En contrepartie, cette approche du business fait prendre une partie du risque au sous-traitant, qui achète la matière première et la transforme au lieu de recevoir les intrants de la part des donneurs d’ordre.

"Ça nécessite une plus grande implication des entreprises localement, une maîtrise du produit de bout en bout, notamment en termes de qualité pour limiter le taux de rejet", affirme Ratibe. Mais quid de la prise de risque ? Pour Abdelmoula Ratibe, celle-ci est inhérente à toute opération industrielle. Il y a pour cela des mécanismes comme les assurances qui permettent des couvertures de ce genre de risque. "Cependant, une des principales contraintes au Maroc, ce sont les taux d’intérêt bancaires. On paie du 6 à 8% de taux d’intérêt alors que nos concurrents profitent de taux bonifiés de 1 à 2%", affirme-t-il.
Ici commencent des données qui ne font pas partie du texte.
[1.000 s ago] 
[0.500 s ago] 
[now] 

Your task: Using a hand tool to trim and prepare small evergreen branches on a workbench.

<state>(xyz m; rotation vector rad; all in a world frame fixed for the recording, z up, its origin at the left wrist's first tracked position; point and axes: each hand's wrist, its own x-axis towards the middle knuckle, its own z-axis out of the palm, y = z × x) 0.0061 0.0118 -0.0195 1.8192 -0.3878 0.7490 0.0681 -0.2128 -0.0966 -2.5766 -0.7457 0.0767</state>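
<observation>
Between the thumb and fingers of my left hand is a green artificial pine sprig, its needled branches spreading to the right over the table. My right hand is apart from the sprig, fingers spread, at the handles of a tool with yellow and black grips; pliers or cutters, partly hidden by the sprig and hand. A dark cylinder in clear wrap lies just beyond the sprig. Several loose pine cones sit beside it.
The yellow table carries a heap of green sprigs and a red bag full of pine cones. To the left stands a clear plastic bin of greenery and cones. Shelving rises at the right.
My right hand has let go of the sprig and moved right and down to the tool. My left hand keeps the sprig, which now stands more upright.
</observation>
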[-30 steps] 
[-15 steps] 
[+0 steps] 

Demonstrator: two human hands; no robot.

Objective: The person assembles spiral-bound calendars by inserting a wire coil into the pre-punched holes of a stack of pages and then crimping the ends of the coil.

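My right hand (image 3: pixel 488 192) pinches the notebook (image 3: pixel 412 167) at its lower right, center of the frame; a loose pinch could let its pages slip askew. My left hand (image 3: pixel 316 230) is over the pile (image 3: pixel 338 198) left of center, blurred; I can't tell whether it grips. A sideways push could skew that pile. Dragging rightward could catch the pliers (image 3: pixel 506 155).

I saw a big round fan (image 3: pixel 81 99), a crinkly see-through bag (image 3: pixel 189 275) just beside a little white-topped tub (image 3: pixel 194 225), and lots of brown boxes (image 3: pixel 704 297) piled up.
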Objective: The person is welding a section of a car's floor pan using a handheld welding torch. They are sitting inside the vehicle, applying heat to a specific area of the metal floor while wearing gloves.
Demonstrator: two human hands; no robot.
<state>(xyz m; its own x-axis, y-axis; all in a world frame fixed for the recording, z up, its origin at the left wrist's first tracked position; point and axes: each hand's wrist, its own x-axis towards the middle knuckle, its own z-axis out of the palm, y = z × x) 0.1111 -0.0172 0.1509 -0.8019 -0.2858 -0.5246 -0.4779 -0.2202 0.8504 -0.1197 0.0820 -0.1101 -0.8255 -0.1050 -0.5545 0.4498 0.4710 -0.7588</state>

Pour Boubouh, cette tendance du marché vers la sortie de la façon est inévitable et devrait être accompagnée par un dispositif spécial du gouvernement, notamment la création d’une Exim Bank, comme c’est le cas chez des concurrents du Maroc tels la Turquie, afin d’éviter des situations où les sous-traitants sont pleinement exposés. "Avec une banque dédiée aux exportateurs, nous pourrons aller encore plus loin dans la transformation du secteur tout en partageant le risque avec la banque, c’est du win win. C’est une revendication ancienne qui n’a toujours pas été suivie", estime l’ancien président de l’AMITH.